» PROBLEM REQUIREMENTS:
Determine how many lines of the listing below hold the string "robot". Reply only with the number.

--- MATERIAL SUPPLIED Enclosed Below ---

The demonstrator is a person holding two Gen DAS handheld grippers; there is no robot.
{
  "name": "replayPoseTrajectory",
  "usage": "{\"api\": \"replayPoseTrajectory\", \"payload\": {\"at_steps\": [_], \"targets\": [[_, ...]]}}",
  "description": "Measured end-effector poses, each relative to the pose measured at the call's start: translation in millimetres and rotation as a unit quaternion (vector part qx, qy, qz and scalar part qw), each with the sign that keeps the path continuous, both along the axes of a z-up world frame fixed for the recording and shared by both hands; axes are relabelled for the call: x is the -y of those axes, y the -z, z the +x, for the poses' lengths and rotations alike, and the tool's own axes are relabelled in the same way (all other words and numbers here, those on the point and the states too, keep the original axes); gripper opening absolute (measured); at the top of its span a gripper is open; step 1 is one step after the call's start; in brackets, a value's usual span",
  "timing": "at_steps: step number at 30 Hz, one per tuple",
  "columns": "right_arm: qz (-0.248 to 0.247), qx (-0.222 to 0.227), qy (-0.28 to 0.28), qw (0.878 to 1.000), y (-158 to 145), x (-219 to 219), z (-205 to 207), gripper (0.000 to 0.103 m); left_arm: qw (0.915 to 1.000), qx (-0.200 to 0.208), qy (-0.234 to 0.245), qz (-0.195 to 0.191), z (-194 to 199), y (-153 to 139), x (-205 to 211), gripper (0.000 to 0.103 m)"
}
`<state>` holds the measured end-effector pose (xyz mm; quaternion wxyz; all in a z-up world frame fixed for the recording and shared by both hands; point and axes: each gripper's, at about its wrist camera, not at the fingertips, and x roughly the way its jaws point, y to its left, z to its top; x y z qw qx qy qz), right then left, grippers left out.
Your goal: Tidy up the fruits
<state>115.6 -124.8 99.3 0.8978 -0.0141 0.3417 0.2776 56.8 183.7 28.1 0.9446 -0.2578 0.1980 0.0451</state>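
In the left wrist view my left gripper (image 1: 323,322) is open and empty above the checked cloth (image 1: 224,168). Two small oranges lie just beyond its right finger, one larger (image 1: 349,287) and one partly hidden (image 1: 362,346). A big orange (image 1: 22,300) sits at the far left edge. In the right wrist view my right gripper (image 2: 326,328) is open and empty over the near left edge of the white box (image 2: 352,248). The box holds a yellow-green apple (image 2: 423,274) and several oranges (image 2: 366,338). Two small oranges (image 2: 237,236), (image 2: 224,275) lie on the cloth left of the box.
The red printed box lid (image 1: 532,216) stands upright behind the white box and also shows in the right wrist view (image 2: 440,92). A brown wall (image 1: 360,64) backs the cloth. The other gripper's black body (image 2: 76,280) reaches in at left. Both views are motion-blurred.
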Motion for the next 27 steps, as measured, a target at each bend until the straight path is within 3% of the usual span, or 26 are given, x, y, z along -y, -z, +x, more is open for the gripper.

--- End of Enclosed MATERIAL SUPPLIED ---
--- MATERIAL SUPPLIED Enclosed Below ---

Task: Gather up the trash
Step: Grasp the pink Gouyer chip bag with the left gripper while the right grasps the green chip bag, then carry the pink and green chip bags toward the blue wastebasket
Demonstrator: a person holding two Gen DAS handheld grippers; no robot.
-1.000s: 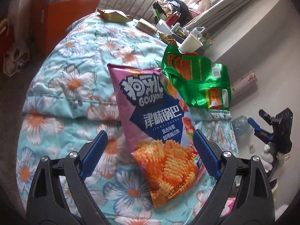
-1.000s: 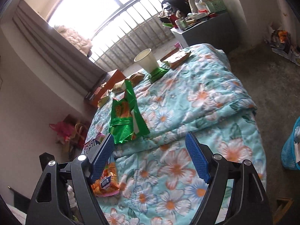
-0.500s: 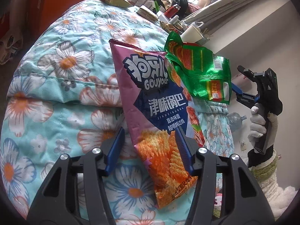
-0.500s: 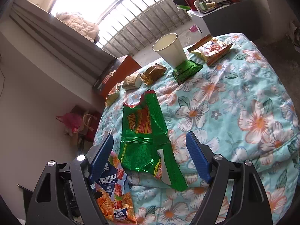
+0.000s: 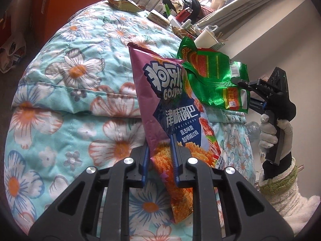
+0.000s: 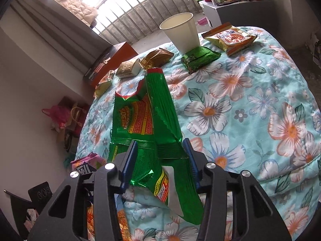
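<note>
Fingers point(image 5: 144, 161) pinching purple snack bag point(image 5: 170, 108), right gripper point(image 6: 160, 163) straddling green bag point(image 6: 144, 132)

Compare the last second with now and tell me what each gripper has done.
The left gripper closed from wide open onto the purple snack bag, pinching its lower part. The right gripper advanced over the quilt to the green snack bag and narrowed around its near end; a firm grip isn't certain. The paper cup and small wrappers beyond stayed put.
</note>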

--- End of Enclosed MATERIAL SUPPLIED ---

» FINAL ANSWER:
2